EXERCISE AIM ->
Each record is to be given again precisely as written.

DATASET RECORDS ->

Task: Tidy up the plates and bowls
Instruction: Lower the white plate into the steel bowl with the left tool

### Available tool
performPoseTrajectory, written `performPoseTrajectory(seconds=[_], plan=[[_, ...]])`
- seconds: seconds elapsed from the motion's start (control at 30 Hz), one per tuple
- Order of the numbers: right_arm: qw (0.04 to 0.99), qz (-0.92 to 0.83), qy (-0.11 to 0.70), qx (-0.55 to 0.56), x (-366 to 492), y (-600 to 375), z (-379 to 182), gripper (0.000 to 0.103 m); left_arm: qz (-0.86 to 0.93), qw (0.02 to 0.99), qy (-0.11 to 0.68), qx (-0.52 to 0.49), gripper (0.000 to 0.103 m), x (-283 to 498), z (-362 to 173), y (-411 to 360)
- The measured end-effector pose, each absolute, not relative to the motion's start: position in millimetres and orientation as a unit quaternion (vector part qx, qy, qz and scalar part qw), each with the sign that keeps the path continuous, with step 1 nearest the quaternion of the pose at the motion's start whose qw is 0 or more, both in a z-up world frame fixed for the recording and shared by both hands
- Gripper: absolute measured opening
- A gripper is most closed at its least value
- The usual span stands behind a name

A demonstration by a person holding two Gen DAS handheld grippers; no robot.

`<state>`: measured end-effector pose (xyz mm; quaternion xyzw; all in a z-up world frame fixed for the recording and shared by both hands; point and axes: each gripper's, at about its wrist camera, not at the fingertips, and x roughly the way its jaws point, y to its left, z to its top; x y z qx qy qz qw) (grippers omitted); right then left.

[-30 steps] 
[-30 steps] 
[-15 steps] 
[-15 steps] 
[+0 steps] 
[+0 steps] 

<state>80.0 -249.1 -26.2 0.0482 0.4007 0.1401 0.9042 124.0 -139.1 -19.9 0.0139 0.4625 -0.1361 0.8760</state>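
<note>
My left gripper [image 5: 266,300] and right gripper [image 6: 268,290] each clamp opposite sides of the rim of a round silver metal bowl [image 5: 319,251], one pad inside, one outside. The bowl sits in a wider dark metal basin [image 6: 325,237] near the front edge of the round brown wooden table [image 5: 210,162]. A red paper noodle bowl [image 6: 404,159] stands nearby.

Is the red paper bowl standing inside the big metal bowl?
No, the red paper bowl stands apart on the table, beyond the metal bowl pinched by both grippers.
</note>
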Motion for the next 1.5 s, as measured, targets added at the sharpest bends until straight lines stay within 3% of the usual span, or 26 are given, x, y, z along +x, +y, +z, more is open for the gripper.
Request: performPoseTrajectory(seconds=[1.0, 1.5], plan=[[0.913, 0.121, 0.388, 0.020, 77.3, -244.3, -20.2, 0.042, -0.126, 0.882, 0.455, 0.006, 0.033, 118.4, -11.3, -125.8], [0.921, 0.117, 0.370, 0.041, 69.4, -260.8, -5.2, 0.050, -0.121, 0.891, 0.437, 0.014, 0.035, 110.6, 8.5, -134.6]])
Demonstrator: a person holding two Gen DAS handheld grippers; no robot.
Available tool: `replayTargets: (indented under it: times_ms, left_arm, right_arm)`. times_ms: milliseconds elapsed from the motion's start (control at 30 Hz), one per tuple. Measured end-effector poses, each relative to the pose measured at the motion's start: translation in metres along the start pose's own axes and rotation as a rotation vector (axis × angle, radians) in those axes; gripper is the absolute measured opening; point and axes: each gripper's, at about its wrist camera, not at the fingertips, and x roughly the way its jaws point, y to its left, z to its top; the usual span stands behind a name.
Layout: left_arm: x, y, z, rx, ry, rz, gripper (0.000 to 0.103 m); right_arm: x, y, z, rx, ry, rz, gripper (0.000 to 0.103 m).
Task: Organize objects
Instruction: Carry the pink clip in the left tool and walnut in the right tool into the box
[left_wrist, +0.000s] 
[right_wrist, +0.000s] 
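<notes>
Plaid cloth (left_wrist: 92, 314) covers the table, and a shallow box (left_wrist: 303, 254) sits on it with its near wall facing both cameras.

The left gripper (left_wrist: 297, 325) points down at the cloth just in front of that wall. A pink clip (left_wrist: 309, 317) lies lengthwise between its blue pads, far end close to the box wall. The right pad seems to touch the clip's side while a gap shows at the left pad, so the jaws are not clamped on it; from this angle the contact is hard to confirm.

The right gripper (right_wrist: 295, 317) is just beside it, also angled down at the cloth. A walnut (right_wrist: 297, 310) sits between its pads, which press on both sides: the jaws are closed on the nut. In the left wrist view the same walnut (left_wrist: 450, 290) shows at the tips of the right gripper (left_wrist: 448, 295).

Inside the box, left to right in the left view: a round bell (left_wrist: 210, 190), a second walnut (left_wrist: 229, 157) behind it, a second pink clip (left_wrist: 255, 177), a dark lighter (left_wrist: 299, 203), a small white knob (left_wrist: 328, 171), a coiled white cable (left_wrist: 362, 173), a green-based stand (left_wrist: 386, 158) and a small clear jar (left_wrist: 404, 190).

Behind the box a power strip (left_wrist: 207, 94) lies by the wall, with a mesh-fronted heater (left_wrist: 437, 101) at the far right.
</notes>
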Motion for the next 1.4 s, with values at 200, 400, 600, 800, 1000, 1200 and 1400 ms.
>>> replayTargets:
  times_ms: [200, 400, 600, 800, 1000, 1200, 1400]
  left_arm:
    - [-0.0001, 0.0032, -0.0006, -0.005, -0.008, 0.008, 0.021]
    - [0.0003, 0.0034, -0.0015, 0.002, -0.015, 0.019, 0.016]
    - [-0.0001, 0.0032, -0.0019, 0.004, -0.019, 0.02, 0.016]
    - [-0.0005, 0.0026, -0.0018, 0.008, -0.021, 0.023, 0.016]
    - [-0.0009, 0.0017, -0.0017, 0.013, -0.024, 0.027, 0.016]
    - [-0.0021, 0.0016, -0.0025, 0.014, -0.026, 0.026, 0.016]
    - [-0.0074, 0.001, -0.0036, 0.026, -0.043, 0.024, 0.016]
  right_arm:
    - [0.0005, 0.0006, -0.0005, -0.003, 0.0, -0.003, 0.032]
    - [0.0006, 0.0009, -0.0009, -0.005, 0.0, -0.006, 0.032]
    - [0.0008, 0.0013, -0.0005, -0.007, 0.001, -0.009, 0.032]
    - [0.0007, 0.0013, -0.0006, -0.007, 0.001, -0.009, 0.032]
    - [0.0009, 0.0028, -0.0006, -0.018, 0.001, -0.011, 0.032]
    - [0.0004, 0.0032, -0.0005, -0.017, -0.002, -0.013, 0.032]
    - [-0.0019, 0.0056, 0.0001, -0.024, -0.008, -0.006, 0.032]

REPLY ->
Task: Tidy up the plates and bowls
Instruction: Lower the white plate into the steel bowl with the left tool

### Available tool
performPoseTrajectory, written `performPoseTrajectory(seconds=[_], plan=[[_, ...]])`
- seconds: seconds elapsed from the motion's start (control at 30 Hz), one per tuple
- Order of the numbers: right_arm: qw (0.04 to 0.99), qz (-0.92 to 0.83), qy (-0.11 to 0.70), qx (-0.55 to 0.56), x (-366 to 492), y (-600 to 375), z (-379 to 182), gripper (0.000 to 0.103 m); left_arm: qz (-0.86 to 0.93), qw (0.02 to 0.99), qy (-0.11 to 0.68), qx (-0.52 to 0.49), gripper (0.000 to 0.103 m), x (-283 to 498), z (-362 to 173), y (-411 to 360)
- The measured end-effector pose, each absolute, not relative to the motion's start: position in millimetres and orientation as a unit quaternion (vector part qx, qy, qz and scalar part qw), each with the sign that keeps the path continuous, with step 1 nearest the quaternion of the pose at the motion's start whose qw is 0 or more, both in a z-up world frame fixed for the recording and shared by both hands
- Gripper: absolute measured opening
- A gripper is most closed at its least value
- The usual span stands behind a name

A demonstration by a person holding two Gen DAS handheld grippers; no robot.

`<state>`: measured end-effector pose (xyz mm; quaternion xyzw; all in a z-up world frame fixed for the recording and shared by both hands; point and axes: each gripper's, at about its wrist camera, not at the fingertips, and x roughly the way its jaws point, y to its left, z to its top; x y z qx qy qz qw) (grippers omitted); right then left.

[-30 steps] 
[-30 steps] 
[-15 steps] 
[-15 steps] 
[+0 steps] 
[+0 steps] 

<state>80.0 -249.1 -26.2 0.0482 0.4007 0.1401 0.9042 124.0 -139.1 -19.9 0.0139 0.4625 -0.1361 0.8760</state>
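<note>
My left gripper [image 5: 266,300] and right gripper [image 6: 268,290] each clamp opposite sides of the rim of a round silver metal bowl [image 5: 319,251], one pad inside, one outside. The bowl sits in a wider dark metal basin [image 6: 325,237] near the front edge of the round brown wooden table [image 5: 210,162]. A red paper noodle bowl [image 6: 404,159] stands nearby.

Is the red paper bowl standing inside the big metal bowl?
No, the red paper bowl stands apart on the table, beyond the metal bowl pinched by both grippers.
</note>
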Motion for the next 1.5 s, as measured, targets added at the sharpest bends until straight lines stay within 3% of the usual span, or 26 are given, x, y, z along +x, +y, +z, more is open for the gripper.
Request: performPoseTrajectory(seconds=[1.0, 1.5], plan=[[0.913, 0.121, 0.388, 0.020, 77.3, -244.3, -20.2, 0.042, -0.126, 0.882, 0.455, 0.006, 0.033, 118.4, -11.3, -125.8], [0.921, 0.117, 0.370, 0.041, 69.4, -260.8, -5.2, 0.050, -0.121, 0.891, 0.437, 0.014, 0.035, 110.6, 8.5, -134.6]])
Demonstrator: a person holding two Gen DAS handheld grippers; no robot.
Available tool: `replayTargets: (indented under it: times_ms, left_arm, right_arm)`. times_ms: milliseconds elapsed from the motion's start (control at 30 Hz), one per tuple. Measured end-effector poses, each relative to the pose measured at the motion's start: translation in metres along the start pose's own axes and rotation as a rotation vector (axis × angle, radians) in those axes; gripper is the absolute measured opening; point and axes: each gripper's, at about its wrist camera, not at the fingertips, and x roughly the way its jaws point, y to its left, z to its top; the usual span stands behind a name.
Layout: left_arm: x, y, z, rx, ry, rz, gripper (0.000 to 0.103 m); right_arm: x, y, z, rx, ry, rz, gripper (0.000 to 0.103 m).
Task: Organize objects
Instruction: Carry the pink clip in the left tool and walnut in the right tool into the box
[left_wrist, +0.000s] 
[right_wrist, +0.000s] 
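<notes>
Plaid cloth (left_wrist: 92, 314) covers the table, and a shallow box (left_wrist: 303, 254) sits on it with its near wall facing both cameras.

The left gripper (left_wrist: 297, 325) points down at the cloth just in front of that wall. A pink clip (left_wrist: 309, 317) lies lengthwise between its blue pads, far end close to the box wall. The right pad seems to touch the clip's side while a gap shows at the left pad, so the jaws are not clamped on it; from this angle the contact is hard to confirm.

The right gripper (right_wrist: 295, 317) is just beside it, also angled down at the cloth. A walnut (right_wrist: 297, 310) sits between its pads, which press on both sides: the jaws are closed on the nut. In the left wrist view the same walnut (left_wrist: 450, 290) shows at the tips of the right gripper (left_wrist: 448, 295).

Inside the box, left to right in the left view: a round bell (left_wrist: 210, 190), a second walnut (left_wrist: 229, 157) behind it, a second pink clip (left_wrist: 255, 177), a dark lighter (left_wrist: 299, 203), a small white knob (left_wrist: 328, 171), a coiled white cable (left_wrist: 362, 173), a green-based stand (left_wrist: 386, 158) and a small clear jar (left_wrist: 404, 190).

Behind the box a power strip (left_wrist: 207, 94) lies by the wall, with a mesh-fronted heater (left_wrist: 437, 101) at the far right.
</notes>
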Motion for the next 1.4 s, with values at 200, 400, 600, 800, 1000, 1200 and 1400 ms.
>>> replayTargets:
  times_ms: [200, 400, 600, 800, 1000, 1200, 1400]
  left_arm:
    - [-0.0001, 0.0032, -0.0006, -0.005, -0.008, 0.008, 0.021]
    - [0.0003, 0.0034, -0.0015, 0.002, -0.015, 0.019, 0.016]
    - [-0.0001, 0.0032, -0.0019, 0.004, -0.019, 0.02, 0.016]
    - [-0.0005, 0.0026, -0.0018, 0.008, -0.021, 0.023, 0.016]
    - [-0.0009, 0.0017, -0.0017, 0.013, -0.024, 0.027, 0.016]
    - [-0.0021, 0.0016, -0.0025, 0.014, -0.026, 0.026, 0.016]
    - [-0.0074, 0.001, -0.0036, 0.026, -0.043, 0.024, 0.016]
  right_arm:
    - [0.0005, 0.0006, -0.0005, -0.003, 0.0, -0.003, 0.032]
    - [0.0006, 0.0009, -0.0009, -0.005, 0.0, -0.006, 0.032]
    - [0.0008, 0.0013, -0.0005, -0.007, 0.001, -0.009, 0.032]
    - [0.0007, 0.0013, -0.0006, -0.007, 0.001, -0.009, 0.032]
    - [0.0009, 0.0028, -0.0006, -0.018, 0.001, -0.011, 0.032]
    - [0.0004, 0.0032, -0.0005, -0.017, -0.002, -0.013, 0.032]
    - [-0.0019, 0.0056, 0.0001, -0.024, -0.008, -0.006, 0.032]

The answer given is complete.